The simplest is: Canada, like America but with healthcare.
You can’t change lines if you’re called for icing … and don’t even think of wearing number 99 on your jersey …
I remember watching an international game between Canada and some country that had little hope of winning; one of the players was wearing 99. The announcers were somewhere between bemused and offended.
A quote like that says it all when Americas ask typically purblind questions like the OP’s. There are countless Canadian studies programs at U.S. campuses ranging from UA Anchorage to Harvard to UC Berkeley.
Canadians are long used to the fact that Americans are literally the most insular people on earth, with vanishingly little understanding of or perspective on the wider world, other nations’ place in it, and the U.S.'s diminishing role. As Canadians we’re used to responding with a polite eyeroll.

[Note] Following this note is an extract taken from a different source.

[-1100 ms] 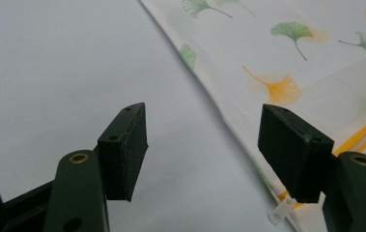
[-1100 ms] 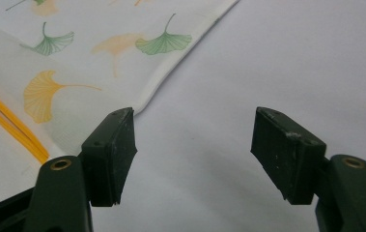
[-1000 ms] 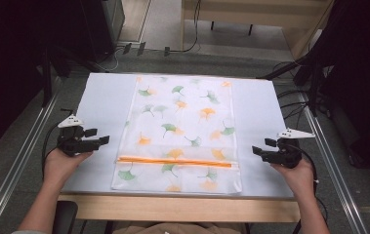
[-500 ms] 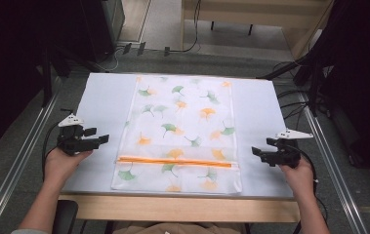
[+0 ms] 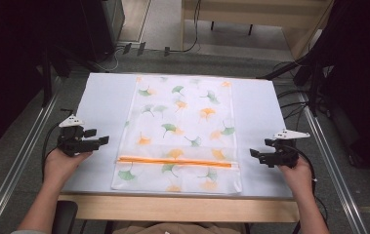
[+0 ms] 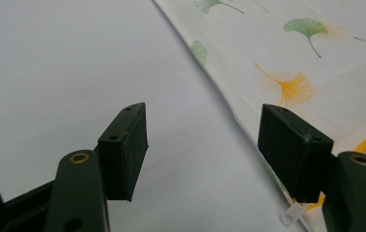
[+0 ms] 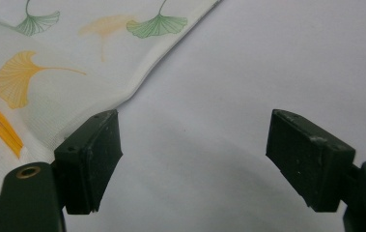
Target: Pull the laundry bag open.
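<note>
High view: one white mesh zip bag printed with green and orange ginkgo leaves (image 5: 180,134), flat along the middle of the pale grey table (image 5: 104,97), orange zipper (image 5: 175,161) crosswise near the front edge. Two grippers, left gripper (image 5: 103,141) and right gripper (image 5: 253,153), parked either side, both apart from the fabric.

Left gripper view: jaws wide, nothing between; bag's edge just beside the far pad, clear zipper pull (image 6: 290,216) close by.

Right gripper view: jaws just opened to their widest, empty, bag's edge (image 7: 137,82) beside one pad.

Likely risks: pinching a single thin layer, snagging mesh, dragging the bag askew through uneven pulls.
</note>
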Motion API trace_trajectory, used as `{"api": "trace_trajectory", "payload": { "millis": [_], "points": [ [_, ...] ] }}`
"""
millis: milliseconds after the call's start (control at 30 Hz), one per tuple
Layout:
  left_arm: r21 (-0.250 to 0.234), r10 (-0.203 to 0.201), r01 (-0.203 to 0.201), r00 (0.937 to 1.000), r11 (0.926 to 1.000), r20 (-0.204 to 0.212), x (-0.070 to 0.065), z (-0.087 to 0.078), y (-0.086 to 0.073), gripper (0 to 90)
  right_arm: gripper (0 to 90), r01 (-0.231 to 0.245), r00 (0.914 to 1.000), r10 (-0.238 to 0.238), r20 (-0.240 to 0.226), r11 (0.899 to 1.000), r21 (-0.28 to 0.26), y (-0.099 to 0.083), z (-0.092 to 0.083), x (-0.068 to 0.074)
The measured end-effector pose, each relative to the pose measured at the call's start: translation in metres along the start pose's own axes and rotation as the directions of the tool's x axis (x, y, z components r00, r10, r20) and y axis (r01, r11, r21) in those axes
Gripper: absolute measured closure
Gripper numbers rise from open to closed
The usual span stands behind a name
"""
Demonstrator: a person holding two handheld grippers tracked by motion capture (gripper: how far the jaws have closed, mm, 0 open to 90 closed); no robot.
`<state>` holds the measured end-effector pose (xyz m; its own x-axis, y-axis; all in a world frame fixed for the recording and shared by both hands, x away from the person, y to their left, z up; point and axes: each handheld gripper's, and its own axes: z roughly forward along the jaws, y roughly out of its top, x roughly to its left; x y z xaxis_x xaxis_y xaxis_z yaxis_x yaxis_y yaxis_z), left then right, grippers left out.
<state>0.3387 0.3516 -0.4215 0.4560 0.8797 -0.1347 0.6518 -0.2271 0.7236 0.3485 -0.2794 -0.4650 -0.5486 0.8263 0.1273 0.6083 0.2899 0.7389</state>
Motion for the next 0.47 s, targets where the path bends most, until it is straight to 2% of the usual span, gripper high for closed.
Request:
{"api": "trace_trajectory", "payload": {
  "millis": [333, 433, 467],
  "points": [
    [0.000, -0.009, 0.009, 0.9999, 1.0000, -0.009, 0.0002, 0.0017, 0.0000, 33.9, 21.2, 0.005, 1.0000, -0.005, -0.004, 1.000, 0.009, -0.0005, 0.0012, -0.0001],
    [-0.007, -0.014, 0.013, 0.9996, 0.9999, -0.024, 0.0012, 0.0021, 0.0000, 30.8, 21.1, 0.008, 1.0000, -0.008, -0.001, 1.000, 0.013, -0.0008, 0.0023, 0.0000],
    [-0.001, -0.007, 0.006, 0.9990, 1.0000, -0.045, 0.0014, 0.0031, -0.0005, 29.2, 21.0, 0.007, 1.0000, -0.007, -0.002, 1.000, 0.015, -0.0011, 0.0028, 0.0000]
  ]
}}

Purblind is assuming I’m American. I’m English and actually have a great fondness for both Canada and the US.
C, eh? N, eh? D, eh?
aww…dammit…why did ya have to ruin my joke?

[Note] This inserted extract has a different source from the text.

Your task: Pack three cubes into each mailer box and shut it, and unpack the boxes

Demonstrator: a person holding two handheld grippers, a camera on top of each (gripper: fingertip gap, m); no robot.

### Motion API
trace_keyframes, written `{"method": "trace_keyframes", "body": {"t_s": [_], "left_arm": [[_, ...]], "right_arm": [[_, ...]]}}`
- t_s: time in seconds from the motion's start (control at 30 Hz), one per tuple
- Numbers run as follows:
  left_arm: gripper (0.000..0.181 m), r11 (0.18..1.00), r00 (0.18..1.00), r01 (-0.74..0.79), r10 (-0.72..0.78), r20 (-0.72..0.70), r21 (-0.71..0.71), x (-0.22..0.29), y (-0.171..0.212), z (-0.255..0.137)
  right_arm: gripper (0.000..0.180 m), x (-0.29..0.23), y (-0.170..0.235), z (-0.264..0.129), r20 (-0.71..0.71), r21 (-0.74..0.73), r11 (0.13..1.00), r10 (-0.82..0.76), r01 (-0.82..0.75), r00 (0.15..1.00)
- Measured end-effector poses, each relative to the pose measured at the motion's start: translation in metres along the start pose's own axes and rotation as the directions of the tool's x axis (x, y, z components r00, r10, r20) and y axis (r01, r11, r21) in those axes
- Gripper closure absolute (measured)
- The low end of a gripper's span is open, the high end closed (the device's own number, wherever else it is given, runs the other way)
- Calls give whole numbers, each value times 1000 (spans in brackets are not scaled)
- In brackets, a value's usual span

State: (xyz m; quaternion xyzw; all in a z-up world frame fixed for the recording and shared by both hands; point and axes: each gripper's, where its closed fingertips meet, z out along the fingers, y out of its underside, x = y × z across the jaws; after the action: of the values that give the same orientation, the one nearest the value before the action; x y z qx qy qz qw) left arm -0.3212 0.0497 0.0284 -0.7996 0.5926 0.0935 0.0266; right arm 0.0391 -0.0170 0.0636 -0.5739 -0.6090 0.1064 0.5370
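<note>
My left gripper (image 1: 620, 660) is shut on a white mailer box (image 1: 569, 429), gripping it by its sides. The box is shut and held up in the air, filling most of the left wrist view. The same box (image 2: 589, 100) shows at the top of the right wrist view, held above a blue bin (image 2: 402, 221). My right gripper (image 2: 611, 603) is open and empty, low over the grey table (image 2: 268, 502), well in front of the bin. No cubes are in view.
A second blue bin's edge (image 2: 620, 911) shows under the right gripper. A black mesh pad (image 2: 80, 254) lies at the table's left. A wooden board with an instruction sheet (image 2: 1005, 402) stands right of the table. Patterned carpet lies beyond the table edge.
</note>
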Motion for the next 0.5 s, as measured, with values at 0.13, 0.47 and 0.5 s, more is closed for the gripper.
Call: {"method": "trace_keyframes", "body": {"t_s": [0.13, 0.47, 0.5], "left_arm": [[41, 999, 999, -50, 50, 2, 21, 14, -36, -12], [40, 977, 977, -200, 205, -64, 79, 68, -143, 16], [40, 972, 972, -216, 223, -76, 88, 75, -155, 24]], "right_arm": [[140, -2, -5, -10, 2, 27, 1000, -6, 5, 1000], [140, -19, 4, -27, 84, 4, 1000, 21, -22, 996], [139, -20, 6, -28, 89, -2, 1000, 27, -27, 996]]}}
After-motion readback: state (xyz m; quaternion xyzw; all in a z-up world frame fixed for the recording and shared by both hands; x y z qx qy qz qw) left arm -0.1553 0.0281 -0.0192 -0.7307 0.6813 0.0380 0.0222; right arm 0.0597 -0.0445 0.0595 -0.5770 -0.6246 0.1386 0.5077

I really, really wanted to believe that it was true–because, ya know,it just seems so plausible.
Because, you’re right: Americans really are
That’s a common joke, and it contains a grain of truth because it tries to express the idea of very similar cultures but with this one big difference that seems so alien to the American sociopolitical zeitgeist.
But I think it’s a trivialization that hides deeper if somewhat nuanced truths. Public universal health care in Canada isn’t a random anomaly but an outgrowth of subtle but important underlying sociopolitical differences: a greater faith in government, and a social cohesiveness that places greater value on a peaceful and just society than on individualism. Compared to the US, Canada is, for the most part, unabashedly liberal with elements of traditional conservatism, while the US is a blend of liberalism, both economic and social conservatism, and strong libertarianism. Those differences may in a sense be nuanced but they run deep and through long history, resulting in big differences today in things like gun culture and general attitudes to government, taxation, and regulation.
To say that aboriginal people in Canada have received short end of the stick would be a gross understatement. A better analogy would be call it a colonial club with which they have been beaten for generations. Last week the Algonquins of Ontario erected and occupied a tipi on Parliament Hill (the front lawn of our Houses of Parliament) to protest the Indian Act and assert their sovereignty.
Here’s a news vid of what took place: CTV News Channel: 'We need to have space for you' | CTV News .
This short news video illustrates both the best and the worst of Canada. When you learn of the Canadian horrors of residential schools, missing and murdered indigenous women, disproportionate poverty, disproportionate health, disproportionate education, and cultural assimilation, it is all true. Every tragic piece of it.
But when you hear of such Canadian touchstones as founding peoples, regionalism, multi-cultural mosaic, identity, toleration, compromise, and our constitutionally entrenched peace order and good government, these too are all true, and are why we are both willing and able to move forward in removing inequities.
Despite our complex social and economic problems, we want all of us to live to our fullest, so we continue to build our living tree constitution with the tools of progressive interpretation, accommodation and the addressing of the realities of modern life, and we govern ourselves accordingly.
That’s what being nice is about. That is what being a Canadian is aboot.
Not a debate.
I’ll send it to IMHO, although I suspect it would be as appropriate in MPSIMS.
Too bad you didn’t put it in The Pit, so I could say what I really wanna say.
So I’ll go with Smug and Pretentious.
And poutine.
So Mexico’s America’s necktie?
If they’re lucky…
It’s their native land in the True North that is glorious and free. I carries the sword and cross, and defends their rights and home. And so they will stand guard and protect it.
O Canada.
And better beer.
Someone unfriended me on Facebook when I joked that Canada day entailed people going around, saying “hey… hey… hey…” to each other. Just sharing.
I’m sorry you feel that way.
Sure we’ve heard it, but that’s not the “meaning” of the U.S. And as Nava said above, I don’t expect “nations to have meanings, whatever that’s supposed to mean.”
Now, I realize you don’t speak English quite right, being from England, but surely you can come with a more accurate term for what you’re getting at. In this context, “meaning” is — well, meaningless.
True, Canadian mass-produced shitty beer is still arguably better than American mass-produced shitty beer, but craft and microbreweries have set us free. Hallelujah!
Canada: It’s where I say I’m from when I’m traveling in places unfriendly to the US. That’s aboot it, and I can “eh” with the best of them when need be!